National business briefing

Published 12:00 am Thursday, February 14, 2019

Silicon Valley job market slows

In 2018, Silicon Valley added 35,600 jobs, compared with a gain of 47,300 jobs in 2017, a report from Joint Venture Silicon Valley determined. The 2.2 percent growth is the slowest pace of employment growth since the Great Recession ended a decade ago.

The report defined Silicon Valley as the California counties of Santa Clara, Alameda and San Mateo, and San Francisco and the Scotts Valley area of Santa Cruz County.

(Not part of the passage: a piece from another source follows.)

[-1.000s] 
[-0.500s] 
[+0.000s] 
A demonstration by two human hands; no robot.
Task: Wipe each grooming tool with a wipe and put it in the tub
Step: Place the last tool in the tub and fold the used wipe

The report found Santa Clara County produced 81 percent — or 28,800 — of the jobs that were added in 2018. That’s up sharply from 2017, when Santa Clara County generated 64 percent, or 30,300 of the jobs added that year.

Google accounted for about 35 percent of the tech industry job growth, Facebook produced 23 percent of the increase in tech jobs and Apple was around 30 percent.

The struggle to control PG&E

Pacific Gas & Electric, the California utility that faces billions of dollars in wildfire damages, hopes to use its bankruptcy to reduce its liabilities and emerge a more stable company.

The company’s management and board of directors might not have all that much control over the outcome. Before a bankruptcy judge has even had a chance to delve into PG&E’s financial problems, investors, lawmakers, regulators and customers are trying to exert authority over the utility and shape its future.

Former Apple lawyer charged

A former senior lawyer at Apple who oversaw the company’s insider trading policies was accused of insider trading by federal prosecutors and securities regulators in complaints made public Wednesday. The Securities and Exchange Commission said in a suit that Gene Levoff, a former senior director of corporate law and a corporate secretary at Apple, repeatedly traded on inside information from 2011 to 2016. On one occasion, regulators claim, Levoff sold roughly $10 million of Apple stock — nearly his entire holdings — from his personal brokerage account four days before Apple announced quarterly earnings July 21, 2015.

Ghosn stands to lose millions

Renault’s board voted unanimously Wednesday to cancel compensation Carl Ghosn was set to receive, days after the French carmaker notified judicial authorities he may have misused company money.

Also Wednesday, the embattled executive hired a star Japanese lawyer known as “the Razor” to prepare for his trial. Ghosn has been detained since November, facing charges of financial wrongdoing as the head of Nissan, the Japanese carmaker that he also ran as part of a global auto alliance with Renault and Mitsubishi.